> [TASK BRIEF] Only one stretch of the listing below is wanted. Give it again exactly, from the line with "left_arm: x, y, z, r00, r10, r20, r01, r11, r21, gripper" through the line with "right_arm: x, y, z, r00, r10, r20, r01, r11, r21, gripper".
_ _ _ _ _ _ _
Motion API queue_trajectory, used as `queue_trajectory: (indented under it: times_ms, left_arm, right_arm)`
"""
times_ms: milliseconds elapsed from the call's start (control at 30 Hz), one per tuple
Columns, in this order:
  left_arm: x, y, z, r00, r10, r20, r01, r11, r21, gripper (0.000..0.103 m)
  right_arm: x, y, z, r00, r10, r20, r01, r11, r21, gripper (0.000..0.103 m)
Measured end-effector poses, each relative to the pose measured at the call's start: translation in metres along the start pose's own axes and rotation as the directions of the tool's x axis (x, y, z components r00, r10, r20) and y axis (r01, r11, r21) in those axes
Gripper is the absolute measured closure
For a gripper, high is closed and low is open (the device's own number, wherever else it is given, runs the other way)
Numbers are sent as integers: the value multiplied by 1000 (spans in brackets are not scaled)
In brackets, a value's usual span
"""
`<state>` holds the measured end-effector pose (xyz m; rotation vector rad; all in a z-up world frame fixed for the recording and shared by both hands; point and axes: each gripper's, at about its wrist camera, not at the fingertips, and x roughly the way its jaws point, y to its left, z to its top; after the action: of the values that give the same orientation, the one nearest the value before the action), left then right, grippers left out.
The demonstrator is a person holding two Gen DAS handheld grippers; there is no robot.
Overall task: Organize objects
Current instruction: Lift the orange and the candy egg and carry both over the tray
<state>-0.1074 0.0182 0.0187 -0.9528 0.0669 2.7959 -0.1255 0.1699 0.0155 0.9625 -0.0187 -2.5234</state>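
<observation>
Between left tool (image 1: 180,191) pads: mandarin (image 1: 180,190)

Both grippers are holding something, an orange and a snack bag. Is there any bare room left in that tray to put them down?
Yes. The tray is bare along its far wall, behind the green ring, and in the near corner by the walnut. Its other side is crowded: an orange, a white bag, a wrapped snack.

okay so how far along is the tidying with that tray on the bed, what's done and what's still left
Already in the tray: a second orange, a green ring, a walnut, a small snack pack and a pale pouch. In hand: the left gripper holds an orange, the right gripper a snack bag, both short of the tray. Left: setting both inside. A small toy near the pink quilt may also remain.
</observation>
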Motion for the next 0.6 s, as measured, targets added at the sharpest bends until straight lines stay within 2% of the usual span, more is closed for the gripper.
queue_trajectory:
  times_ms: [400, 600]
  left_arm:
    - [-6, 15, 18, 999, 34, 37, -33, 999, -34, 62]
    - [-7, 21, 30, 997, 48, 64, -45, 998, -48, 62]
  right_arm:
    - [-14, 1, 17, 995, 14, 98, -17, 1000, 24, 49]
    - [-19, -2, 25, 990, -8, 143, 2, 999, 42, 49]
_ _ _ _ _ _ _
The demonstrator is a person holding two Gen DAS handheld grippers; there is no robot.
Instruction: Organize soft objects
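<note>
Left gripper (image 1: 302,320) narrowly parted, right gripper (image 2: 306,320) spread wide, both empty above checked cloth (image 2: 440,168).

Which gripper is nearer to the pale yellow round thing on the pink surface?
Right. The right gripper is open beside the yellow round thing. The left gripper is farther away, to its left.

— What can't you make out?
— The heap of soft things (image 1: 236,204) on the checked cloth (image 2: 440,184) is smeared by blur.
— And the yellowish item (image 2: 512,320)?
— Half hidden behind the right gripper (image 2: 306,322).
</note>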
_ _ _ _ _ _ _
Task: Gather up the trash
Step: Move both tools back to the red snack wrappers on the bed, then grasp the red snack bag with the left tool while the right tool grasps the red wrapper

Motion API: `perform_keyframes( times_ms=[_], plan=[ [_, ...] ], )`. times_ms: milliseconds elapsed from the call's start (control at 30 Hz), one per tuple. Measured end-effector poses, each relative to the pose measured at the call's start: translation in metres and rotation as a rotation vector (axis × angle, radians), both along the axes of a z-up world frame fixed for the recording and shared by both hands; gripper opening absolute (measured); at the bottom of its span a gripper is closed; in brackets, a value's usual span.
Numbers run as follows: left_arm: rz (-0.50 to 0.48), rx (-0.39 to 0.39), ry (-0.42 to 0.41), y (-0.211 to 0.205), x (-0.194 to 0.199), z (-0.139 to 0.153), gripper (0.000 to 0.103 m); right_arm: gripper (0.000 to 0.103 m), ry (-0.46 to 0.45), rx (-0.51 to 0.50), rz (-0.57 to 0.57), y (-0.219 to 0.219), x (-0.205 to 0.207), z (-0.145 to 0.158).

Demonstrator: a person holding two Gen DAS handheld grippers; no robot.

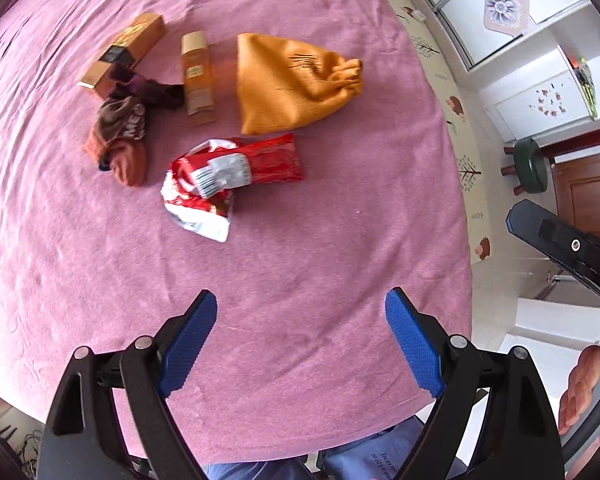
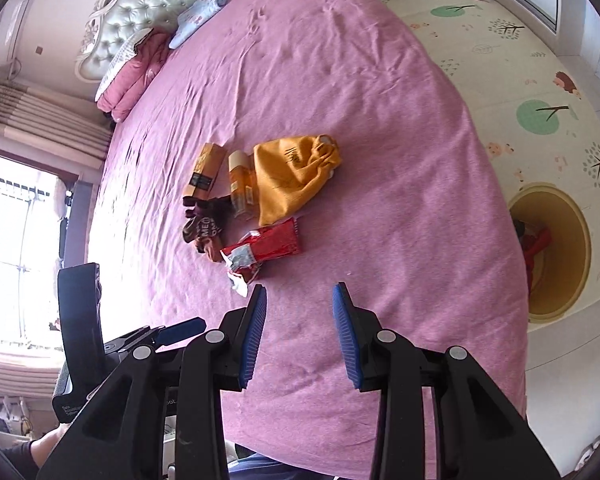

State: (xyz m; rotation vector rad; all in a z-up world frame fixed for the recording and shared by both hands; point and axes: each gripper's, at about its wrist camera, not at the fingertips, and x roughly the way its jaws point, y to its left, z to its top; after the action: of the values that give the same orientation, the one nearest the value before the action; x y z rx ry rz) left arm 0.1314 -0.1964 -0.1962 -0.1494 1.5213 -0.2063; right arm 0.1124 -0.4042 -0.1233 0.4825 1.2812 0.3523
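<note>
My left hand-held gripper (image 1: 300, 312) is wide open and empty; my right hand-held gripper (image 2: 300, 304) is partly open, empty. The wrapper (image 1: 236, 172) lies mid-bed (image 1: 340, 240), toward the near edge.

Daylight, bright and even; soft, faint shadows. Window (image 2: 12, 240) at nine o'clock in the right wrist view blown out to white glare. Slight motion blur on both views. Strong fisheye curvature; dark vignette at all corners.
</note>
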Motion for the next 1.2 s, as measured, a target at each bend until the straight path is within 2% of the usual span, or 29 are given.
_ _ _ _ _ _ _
> [THE COMPLETED TASK]
  left_arm: x, y, z, r00, r10, r20, r01, r11, r21, gripper (0.000..0.103 m)
  right_arm: x, y, z, r00, r10, r20, r01, r11, r21, gripper (0.000..0.103 m)

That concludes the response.